For many years, I didn’t ask much about my birth mum, probably because I had fabricated my own story around her ghost and I much preferred my fiction. To me, she was a romantic Dickensian waif: young, beautiful and spirited caught out by a puritanical society whose expectations she openly rejected. There was a sense of excitement and maybe even something radical and subversive about my mum, in my story, but of course, the reality was very different.

My story, whilst not unique, made me incredibly sad.

My mother, far from being a radical, had been browbeaten by society until she faltered and gave up. I didn’t feel angry or disappointed at her choices, they made perfect sense, but I did feel disappointed over the path my life took because of those choices.

When I met my mum years later, she knew very little about adoption. The social workers, all those years before, cranked out the usual trite nonsense “she’s going to a good family and will be loved and cared for” which obviously implied my mum wasn’t good enough and “now put all this behind you and get on with your life” as if giving up a child is like dropping a load of old clothes at the charity shop.

My mother thought I would keep my name, be told all about her as I grew up and see the photo she sent with me as soon as I was old enough to understand. None of this was true. Names were changed, I didn’t know much about her at all, and the photo, which my adopted mother repeatedly told me she had, was not given to me until my early twenties and even then, my mother made it clear I was lucky to have it at all as she wanted to tear it to pieces and burn it.

I can understand why she wanted to rip it up, but I’m glad she didn’t. We often want to destroy the cause of pain or dilute it, so it feels less intimidating, and it can often lead us to aggressively control our lives in such a way as to prevent any further wounds. The picture was such a wound. It hurt primarily because once I saw my mum, who I looked like as a teenager, my adopted mother could no longer keep up the pretence. Her narrative would be blown wide open and who would she be then?

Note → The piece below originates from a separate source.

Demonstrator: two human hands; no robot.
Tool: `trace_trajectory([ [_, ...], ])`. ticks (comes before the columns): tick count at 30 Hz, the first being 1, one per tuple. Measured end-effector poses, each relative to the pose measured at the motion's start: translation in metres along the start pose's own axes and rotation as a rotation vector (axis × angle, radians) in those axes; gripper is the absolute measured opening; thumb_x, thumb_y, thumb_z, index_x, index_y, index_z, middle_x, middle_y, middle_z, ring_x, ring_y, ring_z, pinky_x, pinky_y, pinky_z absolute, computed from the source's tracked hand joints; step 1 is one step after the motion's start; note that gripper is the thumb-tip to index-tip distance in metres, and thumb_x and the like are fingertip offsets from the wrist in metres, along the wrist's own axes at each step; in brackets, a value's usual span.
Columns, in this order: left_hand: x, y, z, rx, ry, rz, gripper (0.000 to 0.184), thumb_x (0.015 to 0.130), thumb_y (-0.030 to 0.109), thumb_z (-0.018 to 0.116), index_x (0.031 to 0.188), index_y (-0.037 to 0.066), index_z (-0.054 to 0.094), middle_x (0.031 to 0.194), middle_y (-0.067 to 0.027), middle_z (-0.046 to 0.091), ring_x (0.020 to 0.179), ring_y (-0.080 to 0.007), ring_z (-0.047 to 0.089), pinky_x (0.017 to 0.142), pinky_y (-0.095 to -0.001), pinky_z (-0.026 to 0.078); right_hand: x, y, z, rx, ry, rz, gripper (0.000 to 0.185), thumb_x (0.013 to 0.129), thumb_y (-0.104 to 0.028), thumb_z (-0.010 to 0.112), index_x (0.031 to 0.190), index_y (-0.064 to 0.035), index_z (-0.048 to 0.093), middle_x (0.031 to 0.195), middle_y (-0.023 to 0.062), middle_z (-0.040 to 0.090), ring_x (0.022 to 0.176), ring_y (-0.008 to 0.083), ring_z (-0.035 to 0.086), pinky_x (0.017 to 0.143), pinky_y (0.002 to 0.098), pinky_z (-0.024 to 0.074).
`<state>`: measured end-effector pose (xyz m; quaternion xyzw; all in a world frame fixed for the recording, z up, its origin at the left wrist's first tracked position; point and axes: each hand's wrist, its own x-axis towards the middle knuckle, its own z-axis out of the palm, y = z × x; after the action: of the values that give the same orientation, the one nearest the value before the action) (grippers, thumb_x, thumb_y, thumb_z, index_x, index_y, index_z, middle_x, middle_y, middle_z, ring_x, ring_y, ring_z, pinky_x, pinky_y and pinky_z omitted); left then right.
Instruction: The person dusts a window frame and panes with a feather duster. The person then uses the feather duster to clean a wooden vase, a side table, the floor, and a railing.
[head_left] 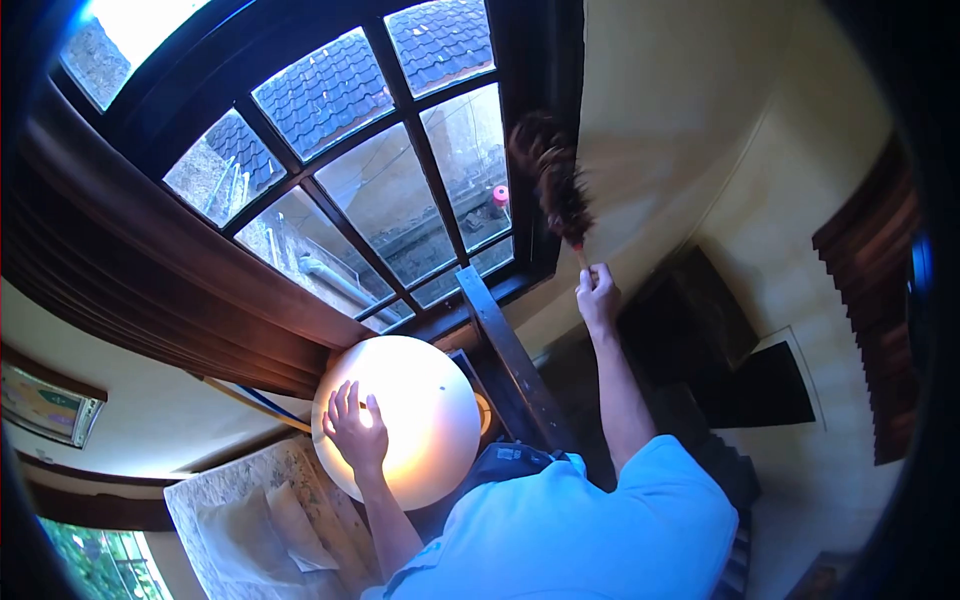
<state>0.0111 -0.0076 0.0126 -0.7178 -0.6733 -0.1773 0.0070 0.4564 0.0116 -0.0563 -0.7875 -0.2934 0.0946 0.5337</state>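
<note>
My right hand [598,292] is closed around the light handle of a dark brown feather duster [556,180]. The duster's feathers lie along the dark right-hand frame [540,75] of the window; whether they touch it I cannot tell. My left hand [357,430], fingers spread, is over a large round lampshade [425,420] that glows from within. Its fingers appear to rest on the shade, and nothing is held in them.
Brown curtains [170,250] hang left of the paned window [380,190]. A narrow dark wooden ledge [510,350] runs beside the lamp. At lower left stands a patterned sofa [200,490] with pale pillows [240,530]. Dark furniture [700,310] stands on the right.
</note>
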Motion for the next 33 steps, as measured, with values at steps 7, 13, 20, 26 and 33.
trace_trajectory([
  [7,0.001,0.0,0.001,0.008,0.01,0.003,0.038,0.096,0.03,0.058,0.131,0.014,0.06,0.142,-0.0019,0.054,0.139,-0.0228,0.042,0.117,-0.0483,0.024,-0.003,0.045,0.016,-0.01,0.062,-0.067,0.013,0.094,-0.017,0.062,0.097,-0.0047,0.061,0.078,0.0219,0.069,0.081,0.0436,0.069,0.07,0.0522,0.0516],
  [13,0.0,0.005,-0.004,0.001,-0.007,-0.021,0.039,0.096,0.03,0.058,0.132,0.015,0.059,0.142,-0.0017,0.054,0.14,-0.0222,0.041,0.118,-0.0479,0.023,0.017,0.076,0.018,-0.345,-0.18,-0.031,0.015,0.095,-0.018,0.06,0.101,-0.0043,0.059,0.081,0.0226,0.07,0.082,0.0462,0.067,0.071,0.0565,0.0503],
  [20,0.0,0.007,-0.006,0.004,-0.028,-0.031,0.041,0.098,0.033,0.055,0.135,0.017,0.057,0.144,-0.0019,0.052,0.141,-0.0219,0.04,0.118,-0.0495,0.023,0.01,0.073,0.041,-0.317,-0.046,-0.012,0.018,0.096,-0.02,0.057,0.097,-0.0041,0.065,0.087,0.025,0.07,0.083,0.0465,0.068,0.074,0.0567,0.051],
  [26,0.0,0.005,-0.004,-0.001,0.003,-0.026,0.04,0.096,0.031,0.058,0.134,0.016,0.058,0.142,-0.0024,0.054,0.14,-0.0227,0.041,0.118,-0.049,0.023,0.011,0.082,0.048,-0.337,-0.105,0.049,0.018,0.095,-0.021,0.057,0.096,-0.0046,0.064,0.087,0.0249,0.071,0.084,0.0475,0.067,0.074,0.0571,0.0509],
  [33,-0.002,0.001,-0.003,0.003,0.011,-0.007,0.041,0.096,0.031,0.058,0.134,0.015,0.058,0.142,-0.0028,0.054,0.14,-0.0237,0.041,0.118,-0.0495,0.023,-0.003,0.109,0.051,-0.358,-0.146,0.028,0.018,0.097,-0.021,0.056,0.102,-0.006,0.064,0.085,0.025,0.07,0.081,0.0475,0.067,0.071,0.0559,0.0514],
])
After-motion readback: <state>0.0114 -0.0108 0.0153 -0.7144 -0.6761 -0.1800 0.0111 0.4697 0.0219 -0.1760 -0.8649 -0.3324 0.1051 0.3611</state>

She threw the picture at me, one night, when I came home from college. I caught it in my hand as I walked past her armchair. I came to a halt, standing very still, whilst inside a bewildering array of emotions through every cell of my body.

The picture was face down on my palm. My hands shook, and tears rolled down my face. I remember asking why she had to throw it at me and why she couldn’t prepare me first and she said, ‘If I knew you would cry like this, I would have ripped it up.’

Having a picture of my mum, when I finally felt able to look, meant the world to me. It’s surprising what you can see in a face you don’t know. She had a soft, kind, open face and I knew instantly she was different from my parents. As an emotional person, it was reassuring to know my mum perhaps had feelings, too, and that sensitivity didn’t have to be supplanted for another more acceptable trait.

Of course, things did change between my adopted parents and especially, my mother. My mother, just like narcissus, liked her own reflection but more than this, she loved to see herself reflected back by those closest to her, especially her daughter, it made her feel more grounded and perhaps more real. When these reflections failed to materialize or turned to old shadows, she lashed out and I in turn simply drifted away from her, because falsehoods eventually become too heavy to bear.